Each record that follows should be reproduced in full, character for character.

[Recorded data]
---+---

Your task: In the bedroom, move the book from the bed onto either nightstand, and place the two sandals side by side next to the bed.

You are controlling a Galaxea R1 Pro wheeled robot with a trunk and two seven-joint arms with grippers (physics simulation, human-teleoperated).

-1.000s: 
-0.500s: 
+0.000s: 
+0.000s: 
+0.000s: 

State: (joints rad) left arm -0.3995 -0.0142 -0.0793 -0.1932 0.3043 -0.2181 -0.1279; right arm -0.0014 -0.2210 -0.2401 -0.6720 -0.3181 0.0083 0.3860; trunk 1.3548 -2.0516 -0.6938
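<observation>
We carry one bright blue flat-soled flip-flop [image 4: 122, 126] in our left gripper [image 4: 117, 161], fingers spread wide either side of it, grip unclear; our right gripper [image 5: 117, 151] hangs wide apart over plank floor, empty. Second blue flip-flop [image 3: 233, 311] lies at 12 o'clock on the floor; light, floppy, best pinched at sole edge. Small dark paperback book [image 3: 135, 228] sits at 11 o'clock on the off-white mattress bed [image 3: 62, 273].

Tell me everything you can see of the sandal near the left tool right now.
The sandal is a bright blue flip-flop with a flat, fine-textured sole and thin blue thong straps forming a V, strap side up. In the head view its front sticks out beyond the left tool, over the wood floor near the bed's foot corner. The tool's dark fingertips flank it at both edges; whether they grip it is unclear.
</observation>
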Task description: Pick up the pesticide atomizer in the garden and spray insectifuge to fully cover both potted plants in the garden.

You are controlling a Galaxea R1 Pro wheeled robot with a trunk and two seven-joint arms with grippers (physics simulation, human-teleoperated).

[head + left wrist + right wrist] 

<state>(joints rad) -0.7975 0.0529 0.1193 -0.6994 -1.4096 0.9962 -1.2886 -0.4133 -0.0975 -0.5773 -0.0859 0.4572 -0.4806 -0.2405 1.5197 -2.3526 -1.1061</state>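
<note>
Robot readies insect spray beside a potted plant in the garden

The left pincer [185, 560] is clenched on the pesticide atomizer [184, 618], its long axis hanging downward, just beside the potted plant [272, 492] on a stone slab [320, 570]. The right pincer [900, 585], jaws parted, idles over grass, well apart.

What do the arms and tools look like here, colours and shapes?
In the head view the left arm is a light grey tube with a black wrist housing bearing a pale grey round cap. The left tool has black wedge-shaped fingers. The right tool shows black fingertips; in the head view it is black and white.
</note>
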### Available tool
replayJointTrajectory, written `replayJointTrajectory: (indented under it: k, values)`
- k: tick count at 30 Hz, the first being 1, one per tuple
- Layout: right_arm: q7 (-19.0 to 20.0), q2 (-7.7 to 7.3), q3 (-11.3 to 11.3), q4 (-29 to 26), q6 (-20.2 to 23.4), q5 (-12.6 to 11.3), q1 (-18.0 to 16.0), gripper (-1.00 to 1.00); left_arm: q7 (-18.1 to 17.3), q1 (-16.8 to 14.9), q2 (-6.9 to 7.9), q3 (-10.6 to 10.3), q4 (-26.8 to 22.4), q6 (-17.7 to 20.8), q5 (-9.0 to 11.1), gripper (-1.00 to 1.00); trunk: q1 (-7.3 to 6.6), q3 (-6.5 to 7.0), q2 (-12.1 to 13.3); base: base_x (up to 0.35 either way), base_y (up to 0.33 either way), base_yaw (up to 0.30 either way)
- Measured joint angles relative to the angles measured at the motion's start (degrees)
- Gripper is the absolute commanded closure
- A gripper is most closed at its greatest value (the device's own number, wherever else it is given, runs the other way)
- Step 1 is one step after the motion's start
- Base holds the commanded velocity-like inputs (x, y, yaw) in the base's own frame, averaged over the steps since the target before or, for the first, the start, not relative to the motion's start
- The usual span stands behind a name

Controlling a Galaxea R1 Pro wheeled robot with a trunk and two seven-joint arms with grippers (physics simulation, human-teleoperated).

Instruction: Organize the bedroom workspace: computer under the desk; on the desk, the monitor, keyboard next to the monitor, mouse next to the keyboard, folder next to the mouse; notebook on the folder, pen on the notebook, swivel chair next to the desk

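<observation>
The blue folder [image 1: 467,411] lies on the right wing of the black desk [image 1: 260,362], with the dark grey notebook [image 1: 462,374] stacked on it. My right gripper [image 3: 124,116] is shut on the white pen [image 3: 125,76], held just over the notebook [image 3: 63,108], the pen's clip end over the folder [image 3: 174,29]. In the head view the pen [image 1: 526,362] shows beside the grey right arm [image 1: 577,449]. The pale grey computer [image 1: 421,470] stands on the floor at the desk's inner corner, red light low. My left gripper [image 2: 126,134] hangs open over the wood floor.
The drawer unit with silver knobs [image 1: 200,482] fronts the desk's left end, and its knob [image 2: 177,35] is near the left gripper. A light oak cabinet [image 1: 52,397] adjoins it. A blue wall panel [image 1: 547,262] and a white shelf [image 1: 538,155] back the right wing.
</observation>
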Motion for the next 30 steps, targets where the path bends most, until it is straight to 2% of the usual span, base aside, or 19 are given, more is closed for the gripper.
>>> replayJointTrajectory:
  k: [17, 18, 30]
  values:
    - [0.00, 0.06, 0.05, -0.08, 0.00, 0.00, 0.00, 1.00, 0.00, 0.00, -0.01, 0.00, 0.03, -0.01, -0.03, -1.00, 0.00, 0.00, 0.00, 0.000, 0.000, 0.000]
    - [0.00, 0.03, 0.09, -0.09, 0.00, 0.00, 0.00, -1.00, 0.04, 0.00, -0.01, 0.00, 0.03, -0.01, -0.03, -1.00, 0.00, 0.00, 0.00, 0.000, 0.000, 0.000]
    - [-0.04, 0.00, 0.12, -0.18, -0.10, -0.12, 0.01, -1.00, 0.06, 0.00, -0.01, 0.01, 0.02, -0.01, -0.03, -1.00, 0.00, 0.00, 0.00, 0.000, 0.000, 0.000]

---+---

FINISHED TASK:
Your task: In the bedroom, move the book from the bed onto either nightstand, and place the two sandals side by side next to the bed.

You are controlling a Galaxea R1 Pro wheeled robot with a trunk and two seven-joint arms with grippers (physics simulation, human-teleoperated).

-1.000s: 
-0.500s: 
+0.000s: 
+0.000s: 
+0.000s: 

State: (joints rad) left arm -0.3995 -0.0142 -0.0793 -0.1932 0.3043 -0.2181 -0.1279; right arm -0.0014 -0.2210 -0.2401 -0.6720 -0.3181 0.0083 0.3860; trunk 1.3548 -2.0516 -0.6938
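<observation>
We carry one bright blue flat-soled flip-flop [image 4: 122, 126] in our left gripper [image 4: 117, 161], fingers spread wide either side of it, grip unclear; our right gripper [image 5: 117, 151] hangs wide apart over plank floor, empty. Second blue flip-flop [image 3: 233, 311] lies at 12 o'clock on the floor; light, floppy, best pinched at sole edge. Small dark paperback book [image 3: 135, 228] sits at 11 o'clock on the off-white mattress bed [image 3: 62, 273].

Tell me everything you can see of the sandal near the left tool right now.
The sandal is a bright blue flip-flop with a flat, fine-textured sole and thin blue thong straps forming a V, strap side up. In the head view its front sticks out beyond the left tool, over the wood floor near the bed's foot corner. The tool's dark fingertips flank it at both edges; whether they grip it is unclear.
</observation>
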Task description: Pick up the pesticide atomizer in the garden and spray insectifuge to fully cover both potted plants in the garden.

You are controlling a Galaxea R1 Pro wheeled robot with a trunk and two seven-joint arms with grippers (physics simulation, human-teleoperated).

[head + left wrist + right wrist] 

<state>(joints rad) -0.7975 0.0529 0.1193 -0.6994 -1.4096 0.9962 -1.2886 -0.4133 -0.0975 -0.5773 -0.0859 0.4572 -0.4806 -0.2405 1.5197 -2.3526 -1.1061</state>
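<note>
Robot readies insect spray beside a potted plant in the garden

The left pincer [185, 560] is clenched on the pesticide atomizer [184, 618], its long axis hanging downward, just beside the potted plant [272, 492] on a stone slab [320, 570]. The right pincer [900, 585], jaws parted, idles over grass, well apart.

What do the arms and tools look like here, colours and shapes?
In the head view the left arm is a light grey tube with a black wrist housing bearing a pale grey round cap. The left tool has black wedge-shaped fingers. The right tool shows black fingertips; in the head view it is black and white.
</note>
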### Available tool
replayJointTrajectory, written `replayJointTrajectory: (indented under it: k, values)`
- k: tick count at 30 Hz, the first being 1, one per tuple
- Layout: right_arm: q7 (-19.0 to 20.0), q2 (-7.7 to 7.3), q3 (-11.3 to 11.3), q4 (-29 to 26), q6 (-20.2 to 23.4), q5 (-12.6 to 11.3), q1 (-18.0 to 16.0), gripper (-1.00 to 1.00); left_arm: q7 (-18.1 to 17.3), q1 (-16.8 to 14.9), q2 (-6.9 to 7.9), q3 (-10.6 to 10.3), q4 (-26.8 to 22.4), q6 (-17.7 to 20.8), q5 (-9.0 to 11.1), gripper (-1.00 to 1.00); trunk: q1 (-7.3 to 6.6), q3 (-6.5 to 7.0), q2 (-12.1 to 13.3); base: base_x (up to 0.35 either way), base_y (up to 0.33 either way), base_yaw (up to 0.30 either way)
- Measured joint angles relative to the angles measured at the motion's start (degrees)
- Gripper is the absolute commanded closure
- A gripper is most closed at its greatest value (the device's own number, wherever else it is given, runs the other way)
- Step 1 is one step after the motion's start
- Base holds the commanded velocity-like inputs (x, y, yaw) in the base's own frame, averaged over the steps since the target before or, for the first, the start, not relative to the motion's start
- The usual span stands behind a name

Controlling a Galaxea R1 Pro wheeled robot with a trunk and two seven-joint arms with grippers (physics simulation, human-teleoperated).

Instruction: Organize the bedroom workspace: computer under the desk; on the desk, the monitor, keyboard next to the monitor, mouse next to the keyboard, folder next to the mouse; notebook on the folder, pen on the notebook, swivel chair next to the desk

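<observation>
The blue folder [image 1: 467,411] lies on the right wing of the black desk [image 1: 260,362], with the dark grey notebook [image 1: 462,374] stacked on it. My right gripper [image 3: 124,116] is shut on the white pen [image 3: 125,76], held just over the notebook [image 3: 63,108], the pen's clip end over the folder [image 3: 174,29]. In the head view the pen [image 1: 526,362] shows beside the grey right arm [image 1: 577,449]. The pale grey computer [image 1: 421,470] stands on the floor at the desk's inner corner, red light low. My left gripper [image 2: 126,134] hangs open over the wood floor.
The drawer unit with silver knobs [image 1: 200,482] fronts the desk's left end, and its knob [image 2: 177,35] is near the left gripper. A light oak cabinet [image 1: 52,397] adjoins it. A blue wall panel [image 1: 547,262] and a white shelf [image 1: 538,155] back the right wing.
</observation>
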Motion for the next 30 steps, targets where the path bends most, until it is straight to 2% of the usual span, base aside, or 19 are given, more is closed for the gripper.
>>> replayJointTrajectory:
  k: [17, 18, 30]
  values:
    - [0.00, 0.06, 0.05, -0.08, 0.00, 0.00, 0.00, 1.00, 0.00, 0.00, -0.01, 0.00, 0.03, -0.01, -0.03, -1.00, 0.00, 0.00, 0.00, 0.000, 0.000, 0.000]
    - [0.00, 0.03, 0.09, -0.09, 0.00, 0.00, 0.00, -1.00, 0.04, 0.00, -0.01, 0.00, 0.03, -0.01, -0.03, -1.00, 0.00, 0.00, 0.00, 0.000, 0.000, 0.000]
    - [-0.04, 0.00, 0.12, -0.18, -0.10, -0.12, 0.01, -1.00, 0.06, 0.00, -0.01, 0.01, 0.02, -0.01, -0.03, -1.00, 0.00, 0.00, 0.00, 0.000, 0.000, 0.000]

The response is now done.